My friend's 9-year-old son just informed me that for a cop station, you can't use a shotgun; you have to use a machine gun. Thank you, Grand Theft Auto, for single-handedly corrupting our youth.
I feel kinda awkward using the Sesame Street themed Google to search for hot young pussy...
if you were drunk and peed in your friend's washing maching, would you send an "i'm sorry" text or say nothing at all?
all hypothetical of course
one of the cashiers from Kroger is eating at my kitchen table and nobody knows why.
Was waiting for the adderal to kick in then realized I had been brushing my teeth for eighteen minuites
Standing in a circle of girls fistpumping to the word "hospital" while taking shots.... I don't see this ending well, but its fucking fun.
I know everybody has skeletons in their closet but why are all of mine so slutty?
I think he is probably a psycho that will eventually murder me but i mean the sex last time was AWESOME.
Question: have you ever spent your Tuesday evening helping your one-night-stand create a resume?

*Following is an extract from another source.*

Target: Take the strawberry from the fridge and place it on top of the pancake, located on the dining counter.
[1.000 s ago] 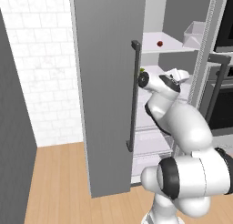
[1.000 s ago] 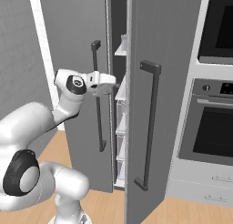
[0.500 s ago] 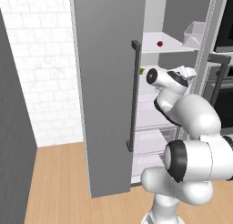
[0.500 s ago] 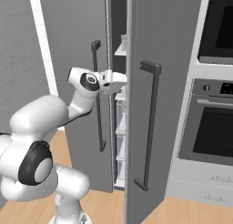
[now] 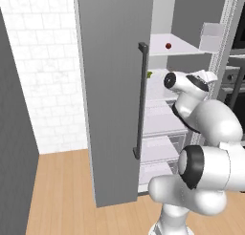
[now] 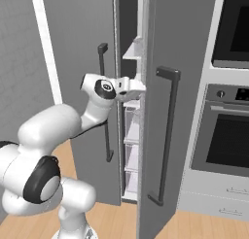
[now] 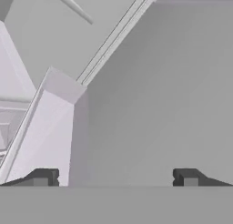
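Claw (image 7: 113,177) fingers were spread wide and held nothing, ready to reach in. Biggest was the fridge (image 5: 115,86), its left door swung open so the arm could get inside. High on a white shelf (image 5: 174,50) sat the tiny strawberry (image 5: 168,46).

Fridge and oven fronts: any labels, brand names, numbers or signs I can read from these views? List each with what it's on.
None readable: the fridge doors and shelves carry no lettering.
The oven control panel has a knob and a dark display, but no legible characters.
The strawberry shelf bears no label.
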### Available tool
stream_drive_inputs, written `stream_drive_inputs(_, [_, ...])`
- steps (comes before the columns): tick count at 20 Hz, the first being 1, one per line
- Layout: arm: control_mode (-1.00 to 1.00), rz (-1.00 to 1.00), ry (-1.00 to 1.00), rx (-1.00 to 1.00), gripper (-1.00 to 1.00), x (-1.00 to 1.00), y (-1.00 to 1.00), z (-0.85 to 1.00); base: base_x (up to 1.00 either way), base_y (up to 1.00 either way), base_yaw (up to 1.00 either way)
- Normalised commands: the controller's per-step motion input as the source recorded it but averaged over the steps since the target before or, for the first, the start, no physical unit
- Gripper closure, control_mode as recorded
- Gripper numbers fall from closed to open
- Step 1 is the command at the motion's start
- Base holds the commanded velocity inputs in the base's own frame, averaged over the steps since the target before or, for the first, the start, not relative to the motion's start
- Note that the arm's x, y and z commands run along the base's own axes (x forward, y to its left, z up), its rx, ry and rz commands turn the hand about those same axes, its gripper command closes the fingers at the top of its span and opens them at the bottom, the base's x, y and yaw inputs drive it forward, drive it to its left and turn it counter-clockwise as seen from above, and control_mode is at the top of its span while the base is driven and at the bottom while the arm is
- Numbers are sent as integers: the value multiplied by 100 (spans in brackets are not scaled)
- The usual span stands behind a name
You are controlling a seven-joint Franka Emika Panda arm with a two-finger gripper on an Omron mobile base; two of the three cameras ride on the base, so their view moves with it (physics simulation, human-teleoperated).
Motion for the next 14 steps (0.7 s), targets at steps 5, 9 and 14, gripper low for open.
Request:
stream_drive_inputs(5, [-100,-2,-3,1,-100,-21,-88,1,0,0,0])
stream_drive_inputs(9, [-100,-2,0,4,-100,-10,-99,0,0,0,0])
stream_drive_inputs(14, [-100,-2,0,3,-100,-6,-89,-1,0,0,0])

Because I have...
My eye was non-stop itchy for like an hour... I thought burying my face in your ass caught up with me
Can I just swipe right on his dad?
my mom tells me this morning that i was blasting teach me how to dougie at 2 am last night and refused to leave her room until she dougied with me
I am way to hungover for it to be Thursday.
Like sorry your dick won’t suck itself?
Put on your bikini and meet me at the pool \nit’s cock o’clock!